Work order → Given the records below, would you repeat exactly the lines that begin at the one containing "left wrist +" and end at the one containing "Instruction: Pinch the", inclusive?

Source material section start

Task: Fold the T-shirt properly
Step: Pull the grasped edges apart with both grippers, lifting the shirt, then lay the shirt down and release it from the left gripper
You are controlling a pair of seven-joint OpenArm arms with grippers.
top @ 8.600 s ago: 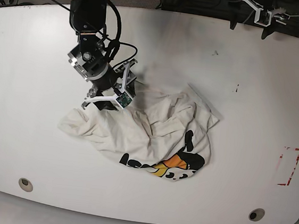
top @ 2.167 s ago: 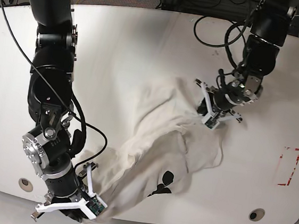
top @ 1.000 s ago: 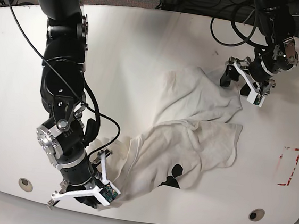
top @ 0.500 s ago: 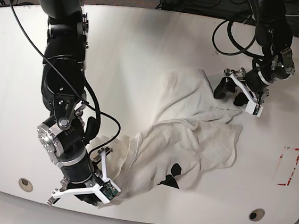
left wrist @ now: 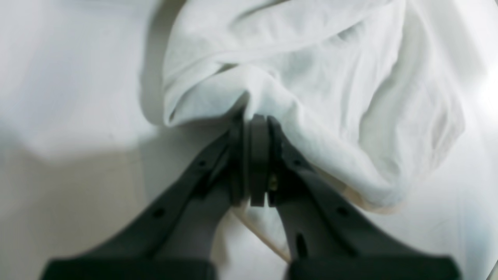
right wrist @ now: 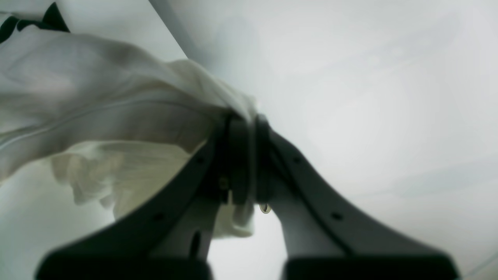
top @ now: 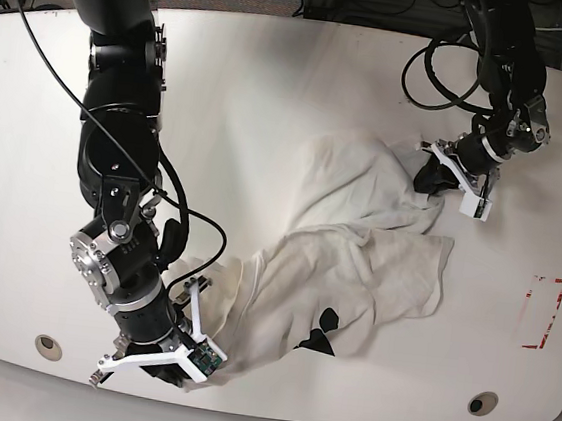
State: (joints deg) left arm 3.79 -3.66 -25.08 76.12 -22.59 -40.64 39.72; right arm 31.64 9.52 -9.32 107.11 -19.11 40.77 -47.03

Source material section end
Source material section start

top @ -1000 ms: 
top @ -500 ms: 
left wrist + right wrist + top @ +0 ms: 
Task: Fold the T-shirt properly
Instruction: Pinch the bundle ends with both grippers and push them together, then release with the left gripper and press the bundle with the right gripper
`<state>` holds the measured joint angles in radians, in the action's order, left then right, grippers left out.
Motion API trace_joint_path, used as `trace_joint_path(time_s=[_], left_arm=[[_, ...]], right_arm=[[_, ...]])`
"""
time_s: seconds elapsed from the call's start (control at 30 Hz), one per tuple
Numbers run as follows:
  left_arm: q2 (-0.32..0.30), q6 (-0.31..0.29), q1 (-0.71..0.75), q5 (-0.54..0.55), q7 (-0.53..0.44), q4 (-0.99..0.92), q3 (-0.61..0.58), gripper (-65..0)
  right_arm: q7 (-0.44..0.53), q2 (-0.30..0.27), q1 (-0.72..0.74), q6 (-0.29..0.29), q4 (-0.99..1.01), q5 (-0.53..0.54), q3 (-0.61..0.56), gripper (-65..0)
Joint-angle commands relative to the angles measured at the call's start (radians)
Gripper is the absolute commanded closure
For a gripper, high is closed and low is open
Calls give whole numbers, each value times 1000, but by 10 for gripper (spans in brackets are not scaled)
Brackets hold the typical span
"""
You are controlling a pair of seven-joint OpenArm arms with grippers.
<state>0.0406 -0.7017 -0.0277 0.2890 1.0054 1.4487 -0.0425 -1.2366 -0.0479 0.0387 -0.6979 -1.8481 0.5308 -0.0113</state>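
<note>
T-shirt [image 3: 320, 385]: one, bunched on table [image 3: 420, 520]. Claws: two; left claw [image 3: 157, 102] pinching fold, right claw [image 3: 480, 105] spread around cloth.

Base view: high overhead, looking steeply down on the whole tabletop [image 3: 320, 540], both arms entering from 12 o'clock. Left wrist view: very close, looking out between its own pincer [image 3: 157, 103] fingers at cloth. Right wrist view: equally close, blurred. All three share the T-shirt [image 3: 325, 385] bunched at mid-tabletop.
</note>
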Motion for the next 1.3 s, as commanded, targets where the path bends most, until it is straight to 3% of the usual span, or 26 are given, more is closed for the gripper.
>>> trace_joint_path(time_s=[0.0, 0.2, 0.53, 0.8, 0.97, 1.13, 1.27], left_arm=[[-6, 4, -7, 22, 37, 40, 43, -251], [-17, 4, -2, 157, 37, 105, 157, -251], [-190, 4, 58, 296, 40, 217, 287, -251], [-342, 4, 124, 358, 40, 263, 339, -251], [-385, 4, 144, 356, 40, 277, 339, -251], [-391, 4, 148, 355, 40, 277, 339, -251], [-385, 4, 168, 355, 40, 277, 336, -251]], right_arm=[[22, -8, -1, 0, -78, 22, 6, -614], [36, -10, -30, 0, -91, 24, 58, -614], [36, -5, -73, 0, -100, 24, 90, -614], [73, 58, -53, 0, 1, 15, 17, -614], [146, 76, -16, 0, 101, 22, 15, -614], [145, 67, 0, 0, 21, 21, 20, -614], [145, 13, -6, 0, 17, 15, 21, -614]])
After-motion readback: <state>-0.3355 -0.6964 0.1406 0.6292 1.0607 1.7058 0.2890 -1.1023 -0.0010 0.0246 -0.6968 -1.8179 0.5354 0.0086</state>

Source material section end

Result of this exercise →
left wrist + right wrist + top @ +0 ms: 
Task: Fold the T-shirt properly
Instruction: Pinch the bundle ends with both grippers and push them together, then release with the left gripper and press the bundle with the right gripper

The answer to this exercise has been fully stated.